* EXERCISE AIM *
Lines with the word "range" in them must be copied from the records below.
TASK DATA Start Marker
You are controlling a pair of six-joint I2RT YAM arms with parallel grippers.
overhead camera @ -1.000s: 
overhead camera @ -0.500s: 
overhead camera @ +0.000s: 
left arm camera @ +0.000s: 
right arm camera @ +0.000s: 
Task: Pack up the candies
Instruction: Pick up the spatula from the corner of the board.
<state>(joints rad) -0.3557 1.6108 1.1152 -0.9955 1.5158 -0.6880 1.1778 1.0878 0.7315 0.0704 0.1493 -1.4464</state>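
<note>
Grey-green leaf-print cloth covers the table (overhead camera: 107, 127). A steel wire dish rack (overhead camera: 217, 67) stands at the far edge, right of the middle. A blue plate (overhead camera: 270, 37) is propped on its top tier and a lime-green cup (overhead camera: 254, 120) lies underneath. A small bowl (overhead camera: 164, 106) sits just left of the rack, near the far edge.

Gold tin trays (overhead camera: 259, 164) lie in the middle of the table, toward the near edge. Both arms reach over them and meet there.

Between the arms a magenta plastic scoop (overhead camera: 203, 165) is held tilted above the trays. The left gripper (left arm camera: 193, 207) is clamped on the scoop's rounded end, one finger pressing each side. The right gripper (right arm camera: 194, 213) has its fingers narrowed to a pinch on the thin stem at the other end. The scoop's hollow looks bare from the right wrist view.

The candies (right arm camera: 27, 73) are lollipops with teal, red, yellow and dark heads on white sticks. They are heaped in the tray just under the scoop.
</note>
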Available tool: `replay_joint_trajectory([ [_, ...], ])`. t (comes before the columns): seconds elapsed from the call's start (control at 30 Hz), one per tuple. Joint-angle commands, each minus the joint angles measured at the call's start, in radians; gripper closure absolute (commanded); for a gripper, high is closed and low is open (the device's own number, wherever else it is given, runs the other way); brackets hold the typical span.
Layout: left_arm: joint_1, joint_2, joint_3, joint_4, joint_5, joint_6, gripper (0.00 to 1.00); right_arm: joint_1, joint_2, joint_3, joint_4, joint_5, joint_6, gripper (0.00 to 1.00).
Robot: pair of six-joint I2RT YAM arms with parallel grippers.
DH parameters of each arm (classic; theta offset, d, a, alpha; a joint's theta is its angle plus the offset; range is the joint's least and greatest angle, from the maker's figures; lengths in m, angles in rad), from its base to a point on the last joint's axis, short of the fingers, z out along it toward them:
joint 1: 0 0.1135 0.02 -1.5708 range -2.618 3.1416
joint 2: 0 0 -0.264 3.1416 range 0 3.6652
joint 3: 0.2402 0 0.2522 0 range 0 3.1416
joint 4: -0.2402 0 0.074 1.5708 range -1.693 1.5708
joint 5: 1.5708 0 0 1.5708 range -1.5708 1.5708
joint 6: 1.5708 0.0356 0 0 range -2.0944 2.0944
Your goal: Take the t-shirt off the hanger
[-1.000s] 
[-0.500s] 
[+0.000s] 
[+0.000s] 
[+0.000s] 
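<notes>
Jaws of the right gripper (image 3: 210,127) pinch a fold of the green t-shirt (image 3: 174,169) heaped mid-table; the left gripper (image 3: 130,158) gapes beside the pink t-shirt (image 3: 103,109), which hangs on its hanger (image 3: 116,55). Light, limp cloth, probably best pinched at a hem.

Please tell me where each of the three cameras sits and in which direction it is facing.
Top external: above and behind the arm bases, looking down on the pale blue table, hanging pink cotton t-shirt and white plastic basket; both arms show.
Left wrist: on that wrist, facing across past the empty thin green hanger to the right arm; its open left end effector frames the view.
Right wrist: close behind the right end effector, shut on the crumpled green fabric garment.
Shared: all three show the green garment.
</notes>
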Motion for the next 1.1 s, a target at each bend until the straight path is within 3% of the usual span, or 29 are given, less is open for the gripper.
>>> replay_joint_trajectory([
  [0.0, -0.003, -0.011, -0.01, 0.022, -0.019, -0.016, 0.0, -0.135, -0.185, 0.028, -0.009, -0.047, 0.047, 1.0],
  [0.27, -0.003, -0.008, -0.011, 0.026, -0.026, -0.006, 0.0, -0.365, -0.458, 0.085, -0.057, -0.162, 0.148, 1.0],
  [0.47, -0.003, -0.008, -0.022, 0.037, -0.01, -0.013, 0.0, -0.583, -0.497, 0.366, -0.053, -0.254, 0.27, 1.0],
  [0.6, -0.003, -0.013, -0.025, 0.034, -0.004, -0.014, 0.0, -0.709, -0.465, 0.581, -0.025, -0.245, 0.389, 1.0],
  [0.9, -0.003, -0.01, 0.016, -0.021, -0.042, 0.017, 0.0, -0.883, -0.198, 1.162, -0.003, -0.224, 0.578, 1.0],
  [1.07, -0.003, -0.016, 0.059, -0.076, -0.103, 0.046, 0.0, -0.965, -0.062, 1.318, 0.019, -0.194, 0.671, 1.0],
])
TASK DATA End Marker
* TASK RESULT *
DH parameters of each arm (classic; theta offset, d, a, alpha; a joint's theta is its angle plus the offset; range is the joint's least and greatest angle, from the maker's figures; lengths in m, angles in rad), from its base to a point on the last joint's axis, short of the fingers, z out along it toward them:
joint 1: 0 0.1135 0.02 -1.5708 range -2.618 3.1416
joint 2: 0 0 -0.264 3.1416 range 0 3.6652
joint 3: 0.2402 0 0.2522 0 range 0 3.1416
joint 4: -0.2402 0 0.074 1.5708 range -1.693 1.5708
joint 5: 1.5708 0 0 1.5708 range -1.5708 1.5708
joint 6: 1.5708 0.0356 0 0 range -2.0944 2.0944

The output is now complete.